Nextplz rapporte que les chroniqueurs présents autour de la table ont abondé dans ce sens. Ils auraient notamment regretté que les personnes arrosées ou poussées soient parfois moquées plutôt que considérées comme des victimes.
Le cas Hamza relance le débat sur adultes et réseaux sociaux
Selon Nextplz, le débat dépasse désormais le cas d’un garçon filmé au bord d’un canal. Le média cite des questions liées à l’éducation, à l’autorité, aux réseaux sociaux et à la fascination pour des personnalités devenues célèbres grâce à des contenus polémiques.

La source ne donne pas la parole à Hamza, à sa famille, à des riverains identifiés ou à des personnes directement ciblées.
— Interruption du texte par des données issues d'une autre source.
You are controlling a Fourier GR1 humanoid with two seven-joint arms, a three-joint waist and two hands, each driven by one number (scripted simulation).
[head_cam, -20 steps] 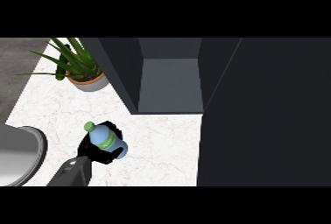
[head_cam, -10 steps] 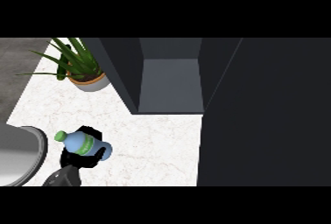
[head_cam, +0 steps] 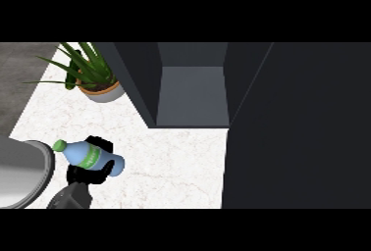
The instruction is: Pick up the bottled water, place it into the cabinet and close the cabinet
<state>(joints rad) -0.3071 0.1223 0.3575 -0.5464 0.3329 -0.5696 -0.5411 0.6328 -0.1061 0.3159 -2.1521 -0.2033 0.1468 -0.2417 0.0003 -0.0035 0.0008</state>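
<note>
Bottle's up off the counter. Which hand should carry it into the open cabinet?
Left. The left hand is already curled round the water bottle, tilted with its green cap toward the view's left, and the open cabinet lies up and to its right across bare counter. No right hand is in view.

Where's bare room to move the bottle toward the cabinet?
Bare counter lies between the left hand holding the bottle and the open cabinet. It is tighter by the plant and the grey rim at left.
</note>
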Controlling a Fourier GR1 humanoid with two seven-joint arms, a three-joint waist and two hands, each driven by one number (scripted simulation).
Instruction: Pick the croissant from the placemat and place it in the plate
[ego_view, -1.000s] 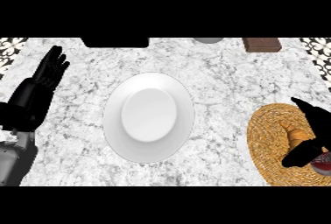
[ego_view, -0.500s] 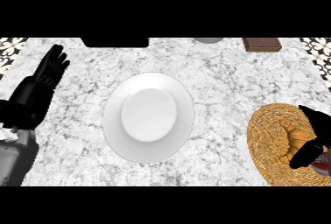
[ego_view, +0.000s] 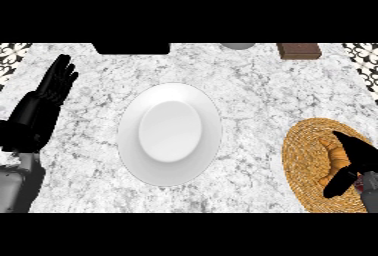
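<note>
A golden-brown croissant (ego_view: 336, 156) lies on the round woven placemat (ego_view: 306, 167) at the counter's right edge. My right hand (ego_view: 360, 159) sits over the mat's right side. Its fingers reach past the croissant's far side and its thumb points in from the near side, so the croissant lies in the gap between them. The fingers look straight, and I see no curl round the pastry. The white plate (ego_view: 133, 150) stands bare at the counter's middle, well left of the mat. At the left edge my left hand (ego_view: 43, 107) rests open with its fingers up.
Along the far edge stand a black object (ego_view: 131, 48), a grey round object (ego_view: 238, 45) and a brown block (ego_view: 299, 50). Marble counter lies between plate and placemat.
My right hand has slid toward the near right and settled lower over the placemat, its fingers and thumb now bracketing the croissant. The left hand, plate and croissant have stayed put.
</note>
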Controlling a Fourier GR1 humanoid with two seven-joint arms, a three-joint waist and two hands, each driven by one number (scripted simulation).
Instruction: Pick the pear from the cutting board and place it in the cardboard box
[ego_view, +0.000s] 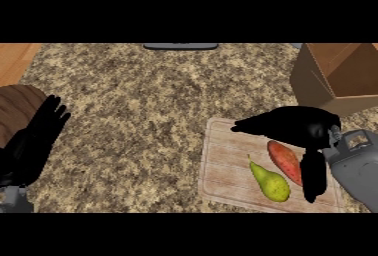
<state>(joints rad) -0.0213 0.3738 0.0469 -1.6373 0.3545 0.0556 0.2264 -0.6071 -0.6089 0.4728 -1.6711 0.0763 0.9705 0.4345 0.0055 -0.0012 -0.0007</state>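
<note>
My right robot hand (299, 131) hovers spread over the cutting board (225, 170) at the tabletop's near right corner, hiding the sweet potato's (286, 161) tip. The pear (270, 183) lies free beside it. The cardboard box (339, 75) is cut off at the right edge. My left robot hand (38, 135) rests open at the left edge.

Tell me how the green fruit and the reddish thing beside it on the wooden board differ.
The pear is yellow-green, with a narrow neck widening to a round bottom; the sweet potato is orange-red and tapers at both ends. The pear lies fully in view, while the right hand hovers over the sweet potato's upper end. Both lie side by side on the cutting board, slanted the same way.
</note>
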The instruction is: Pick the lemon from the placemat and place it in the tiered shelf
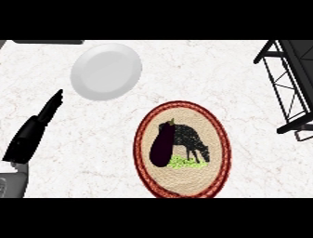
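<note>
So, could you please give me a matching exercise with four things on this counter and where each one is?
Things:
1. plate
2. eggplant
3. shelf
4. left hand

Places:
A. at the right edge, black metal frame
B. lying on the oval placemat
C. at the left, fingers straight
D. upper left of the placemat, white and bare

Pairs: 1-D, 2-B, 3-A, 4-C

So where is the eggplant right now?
In the head view, the eggplant lies on the oval placemat, left of its center, below the white plate and left of the black tiered shelf.
</note>
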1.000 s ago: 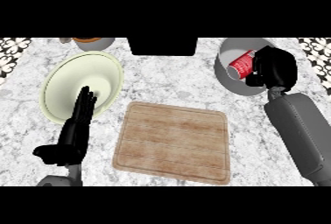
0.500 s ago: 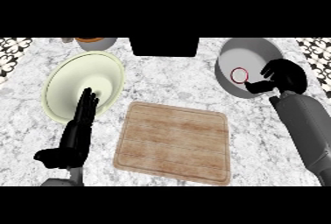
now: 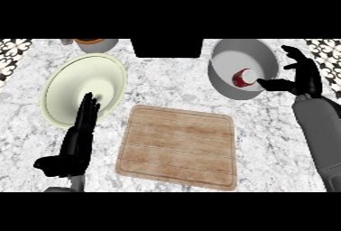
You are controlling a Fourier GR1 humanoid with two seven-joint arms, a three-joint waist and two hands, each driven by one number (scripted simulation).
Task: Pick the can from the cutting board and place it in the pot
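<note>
Can [image 3: 244, 78] is seen lying inside the grey pot [image 3: 223, 83]; right hand [image 3: 303, 76] is spread open beside the rim, left hand [image 3: 78, 137] is rested open near the plate [image 3: 66, 85].

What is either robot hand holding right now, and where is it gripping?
Nothing. The can lies inside the pot, apart from the open right robot hand. The left robot hand rests open by the plate.

One head view looks steeply down onto the counter [image 3: 166, 94].
</note>
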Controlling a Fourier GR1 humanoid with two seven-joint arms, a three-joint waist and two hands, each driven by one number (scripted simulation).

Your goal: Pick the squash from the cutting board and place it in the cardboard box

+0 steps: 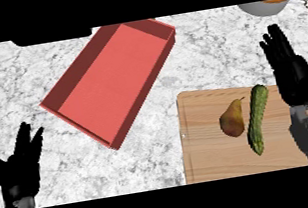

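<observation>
Nothing is held yet: beside the cutting board, the right hand is spread wide just right of the squash, which must be grasped and carried left to the red box.

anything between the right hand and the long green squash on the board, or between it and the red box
Nothing visible blocks the right hand from the squash. Toward the box, the pear lies just beside the squash on that side of the cutting board.
</observation>
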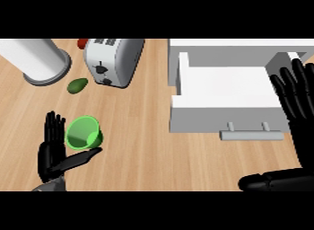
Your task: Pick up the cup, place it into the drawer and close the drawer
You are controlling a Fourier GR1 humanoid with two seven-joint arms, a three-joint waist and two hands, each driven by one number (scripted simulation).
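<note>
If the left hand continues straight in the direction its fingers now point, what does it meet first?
The left hand points up the view, with the green cup beside its fingers. Straight ahead is bare counter; the avocado probably lies slightly right of that line, though height is unclear.

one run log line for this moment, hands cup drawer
phase: reaching cup | left hand: open, beside green cup, thumb under it | right hand: open, over drawer's right side | drawer: open, no cup inside

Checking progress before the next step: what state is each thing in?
Green plastic cup: on the wooden counter, tipped, beside left hand's fingers.
White drawer: pulled open, nothing visible inside.
Left hand: open, fingers straight.
Right hand: open, over drawer's right edge.
</note>
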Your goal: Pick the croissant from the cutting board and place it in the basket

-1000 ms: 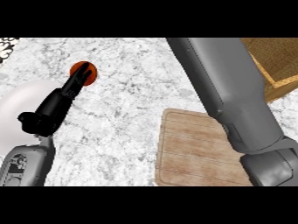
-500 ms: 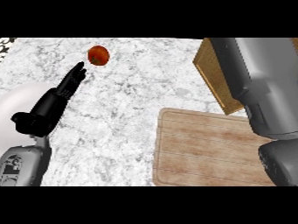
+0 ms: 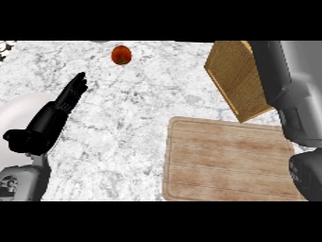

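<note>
The wooden cutting board lies at the lower right with nothing on its visible top. I see no croissant anywhere. The woven basket stands at the upper right, partly behind my grey right forearm, which runs up along the right edge. My right hand is out of the picture. At the left, my left hand is open, with straight fingers pointing up and to the right, holding nothing.
A small red-orange round fruit sits on the marble counter near the far edge, beyond my left fingertips. A white plate lies at the left edge, partly under my left hand. A patterned wall strip shows at the top left.
My right forearm has swung to the right, over the basket, and now uncovers most of the cutting board. More of the basket shows. The red fruit now lies clear of my left fingertips.
</note>
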### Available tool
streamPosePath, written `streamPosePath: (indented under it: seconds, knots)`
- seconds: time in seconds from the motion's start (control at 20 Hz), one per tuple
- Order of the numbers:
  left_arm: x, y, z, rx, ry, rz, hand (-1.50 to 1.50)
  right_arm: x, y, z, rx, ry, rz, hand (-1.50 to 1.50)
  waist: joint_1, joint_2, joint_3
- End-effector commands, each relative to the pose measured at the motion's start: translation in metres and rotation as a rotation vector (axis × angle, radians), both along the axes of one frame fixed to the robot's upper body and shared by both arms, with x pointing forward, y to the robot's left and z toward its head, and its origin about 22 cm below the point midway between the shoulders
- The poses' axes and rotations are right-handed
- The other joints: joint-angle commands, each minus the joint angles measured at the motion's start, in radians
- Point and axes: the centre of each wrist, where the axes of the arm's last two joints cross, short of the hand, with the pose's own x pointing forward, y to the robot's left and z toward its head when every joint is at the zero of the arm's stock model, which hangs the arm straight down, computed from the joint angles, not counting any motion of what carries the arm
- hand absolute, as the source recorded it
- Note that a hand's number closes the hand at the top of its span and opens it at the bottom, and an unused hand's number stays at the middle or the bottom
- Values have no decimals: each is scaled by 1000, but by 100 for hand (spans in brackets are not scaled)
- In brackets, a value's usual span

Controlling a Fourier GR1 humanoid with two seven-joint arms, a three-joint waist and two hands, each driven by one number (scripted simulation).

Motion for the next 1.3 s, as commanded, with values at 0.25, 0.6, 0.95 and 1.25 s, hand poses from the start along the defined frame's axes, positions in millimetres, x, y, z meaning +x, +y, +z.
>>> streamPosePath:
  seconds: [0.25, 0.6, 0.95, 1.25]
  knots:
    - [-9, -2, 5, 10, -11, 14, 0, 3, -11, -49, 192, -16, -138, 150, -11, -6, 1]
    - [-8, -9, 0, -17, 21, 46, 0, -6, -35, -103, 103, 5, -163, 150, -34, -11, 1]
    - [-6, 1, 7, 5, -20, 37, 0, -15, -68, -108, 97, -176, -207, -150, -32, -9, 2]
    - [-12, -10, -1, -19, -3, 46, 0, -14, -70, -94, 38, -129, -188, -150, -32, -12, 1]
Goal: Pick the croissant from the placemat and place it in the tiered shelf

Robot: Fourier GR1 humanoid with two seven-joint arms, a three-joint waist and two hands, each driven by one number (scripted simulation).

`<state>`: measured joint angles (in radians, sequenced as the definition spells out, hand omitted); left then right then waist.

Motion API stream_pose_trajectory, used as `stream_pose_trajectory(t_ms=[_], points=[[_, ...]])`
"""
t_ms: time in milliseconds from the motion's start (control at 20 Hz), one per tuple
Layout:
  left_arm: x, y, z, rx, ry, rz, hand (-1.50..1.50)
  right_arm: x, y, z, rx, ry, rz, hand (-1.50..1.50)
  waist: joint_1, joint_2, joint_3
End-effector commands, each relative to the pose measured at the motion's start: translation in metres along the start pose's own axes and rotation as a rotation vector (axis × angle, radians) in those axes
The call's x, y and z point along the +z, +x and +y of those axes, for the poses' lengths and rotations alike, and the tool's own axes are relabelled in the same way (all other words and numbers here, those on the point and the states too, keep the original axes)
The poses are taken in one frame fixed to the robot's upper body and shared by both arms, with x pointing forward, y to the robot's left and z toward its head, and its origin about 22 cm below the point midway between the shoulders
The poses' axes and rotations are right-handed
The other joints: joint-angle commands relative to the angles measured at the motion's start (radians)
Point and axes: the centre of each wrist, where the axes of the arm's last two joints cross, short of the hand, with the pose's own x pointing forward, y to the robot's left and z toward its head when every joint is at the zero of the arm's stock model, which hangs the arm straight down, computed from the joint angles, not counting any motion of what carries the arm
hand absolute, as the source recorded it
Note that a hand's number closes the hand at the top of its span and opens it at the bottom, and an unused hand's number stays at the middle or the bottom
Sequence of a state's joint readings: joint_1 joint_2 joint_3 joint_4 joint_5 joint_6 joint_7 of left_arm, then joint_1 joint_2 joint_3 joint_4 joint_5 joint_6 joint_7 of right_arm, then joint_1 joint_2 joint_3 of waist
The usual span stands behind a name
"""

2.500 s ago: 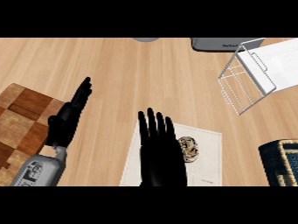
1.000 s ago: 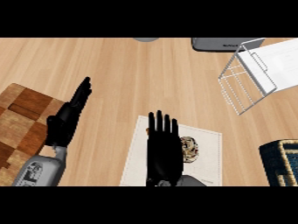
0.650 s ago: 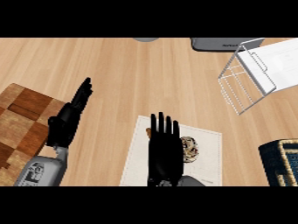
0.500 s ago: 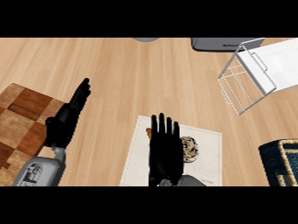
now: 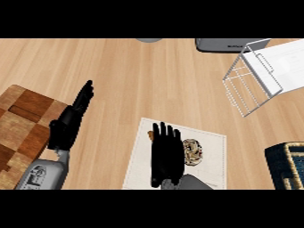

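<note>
Right hand [image 5: 166,153] has pulled back toward the robot and lower over the placemat [image 5: 210,138], fingers straight, holding nothing, just left of the croissant [image 5: 192,151]. Left hand [image 5: 72,119] rests open by the chopping board [image 5: 16,124]. Next: shift right, curl around croissant, then lift toward tiered shelf [image 5: 273,73] across the worktop [image 5: 147,80].

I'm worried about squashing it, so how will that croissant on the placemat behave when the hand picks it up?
The croissant looks small and puffy, so probably light and easily crushed. Its rounded shape may let it rock or slide on the flat placemat if nudged. The right hand lies beside it with straight fingers.
</note>
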<state>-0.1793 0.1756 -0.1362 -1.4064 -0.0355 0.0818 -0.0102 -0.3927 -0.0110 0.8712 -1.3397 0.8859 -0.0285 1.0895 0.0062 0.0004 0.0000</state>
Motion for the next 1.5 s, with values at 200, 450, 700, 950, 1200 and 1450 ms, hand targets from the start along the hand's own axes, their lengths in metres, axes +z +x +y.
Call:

Elle ne mentionne pas non plus de document de justice permettant d’établir officiellement la qualification des faits.
Le point encore ouvert est donc l’établissement précis des responsabilités. Les vidéos et les réactions médiatiques sont documentées par l’article, mais les éventuelles suites institutionnelles ne le sont pas.
Aucune échéance officielle n’est mentionnée par la source. Les prochains éléments vérifiables seraient une éventuelle prise de parole d’une personne ciblée, une réaction d’autorité locale, un signalement formel ou des précisions sur l’encadrement du mineur. Si de nouveaux témoignages ou documents officiels apparaissent, ils permettront de distinguer ce qui relève du contenu viral de ce qui pourrait appeler une réponse éducative, administrative ou judiciaire.